Da poco approdata nella bella terra di Svezia, ho già iniziato a fare la conoscenza delle abitudini locali. Decisa a conoscere gente e paesaggio più da vicino, in un bel pomeriggio soleggiato, cosa che mi dicono già rara persino d’estate, esco fuori dall’albergo e cerco una qualche indicazione verso il centro città. Mentre sono praticamente piantata sotto un cartellone di indicazioni stradali, cercando di capire se c’è magari sotto una traduzione in inglese, mi si avvicina una vecchietta. Che meraviglia! Sembra uscita dal mondo fiabesco dei fratelli Andersen! È candida, eterea, pare fatta di zucchero filato e, ora che noto bene, ha davvero una sfumatura turchina nei capelli corti e graziosamente acconciati, certo un po’ cotonati ma si sa… i gusti delle vecchiette in fatto di pettinature sono uguali un po’ in tutto il mondo…
Beh, insomma sono lì che la contemplo un po’ incantata quando la soave signora mi apostrofa con gentilezza: “Cagata, cagata!”, mi sussurra dolcemente. Per poco non faccio un balzo indietro e la stendo: “Eh???? ” Proferisco incerta e non poco imbarazzata, al momento ancora poco consapevole che qualsiasi cosa la dolce vecchietta mi voglia dire certamente NON sarà la traduzione LETTERALE di quello che la parola significa in italiano e dunque, appena riavutami, la osservo cautamente, in attesa, con sguardo vagamente interdetto e interrogativo. Paziente, dato che mi avrà preso per una minus habens, lei continua con la sua parola magica, anche se stavolta la scandisce meglio: ” GAGATA, GAGATA, ” e io sono punto e da capo immersa, anzi direi quasi affogata, nella mia impasse linguistica.
Sto per perdere coraggio e allontanarmi da lei con le pive nel sacco, quando spunta da dietro un cespuglio – ma da quanto era lì e se la godeva?- un poliziotto che, in perfetto inglese, mi dice che la traduzione di GAGATA è: STRADA PEDONALE e dunque “quella”, e me la indica sogghignando, è la strada verso il centro. Rincuorata, ma anche con la precisa sensazione di essere stata, per quanto bonariamente, presa eh… diciamo per i fondelli, di buon passo procedo dunque verso il centro. La camminata non è breve e infatti ci impiego più di mezz’ora, tanto che la prima cosa che faccio è quella di fiondarmi in un mac Donald – è un po’ come la pasta Barilla, ormai ti fa sentire a casa ovunque- per comprare dell’acqua. Cavoli, qui l’inglese lo parleranno, no? Penso. E dunque mi metto in fila e, appena arriva il mio turno, in perfetto inglese e pure con un bel sorriso (via esageriamo…) chiedo al cameriere, appunto, una bottiglietta della chiara dolce e preziosa bevanda. “VATTEN!” Proclama a gran voce il ragazzo dietro il bancone ma poi, vedendo la mia faccia a dir poco sbigottita, mi sorride. Lo guardo senza parole. VATTEN? A me??? E per cosa, poi, per aver chiesto una bottiglietta d’acqua? Ma sono tutti matti in sto paese? Manco ti fanno arrivare che già ti vorrebbero sbattere fuori?!

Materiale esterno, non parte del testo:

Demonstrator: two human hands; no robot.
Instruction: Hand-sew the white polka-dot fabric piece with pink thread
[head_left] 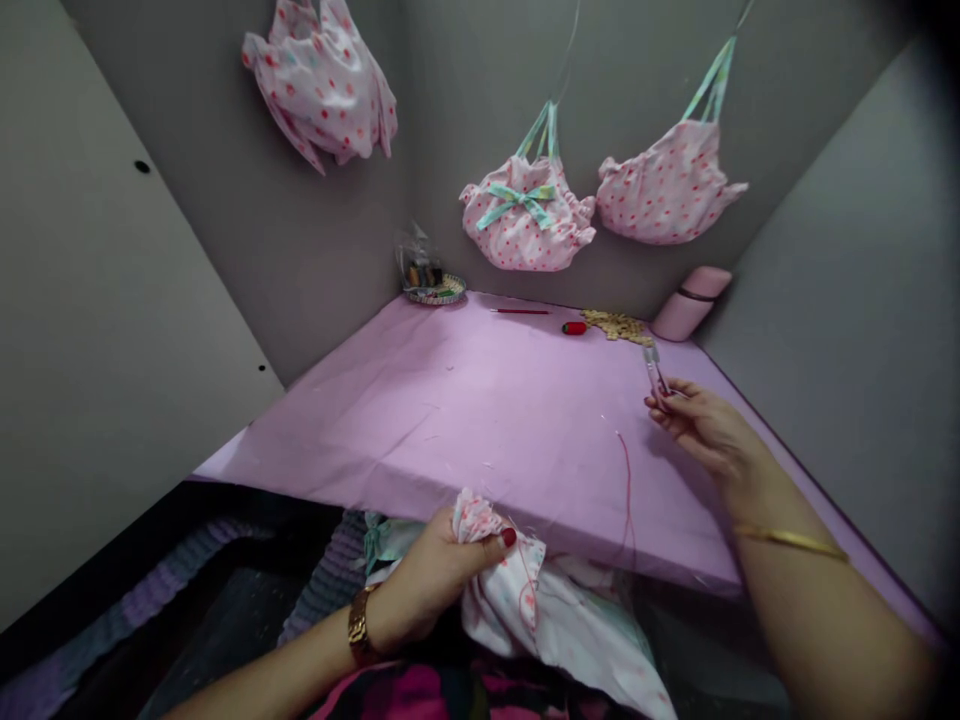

Manca poco prima di fare un’ altra figuraccia quando, con la coda dell’occhio, leggo sull’etichetta di una bottiglia d’acqua sul bancone è scritto PROPRIO “Vatten” e dunque colgo al volo che è la traduzione svedese per acqua, appunto. Pago e, sfinita da queste complessità linguistiche, mi siedo su una poltroncina fuori. Sarà finita con le stramberie, oggi? Penso. Ma neppure ho finito di dirlo che si avvicina un bel fusto e, con voce suadente, mi dice: “Fika?”. Ora, per l’amor del cielo, come ogni femmina vanitosetta di questo pianeta so di essere carina, ma via, la libertà svedese può davvero arrivare a tal punto da propinare ad una perfetta sconosciuta un complimento così sfacciato alle tre di un pomeriggio rovente di fine luglio? È decisamente un po’ troppo e sto quasi per andarmene, quando una ragazza francese che ha ascoltato la nostra conversazione si alza dal tavolino vicino e mi dice, sorridendo: “È il loro modo per chiederti se vuoi fare una pausa caffè.” E se ne va. Hai capito, gli svedesi!! Paese che vai… lessico che trovi!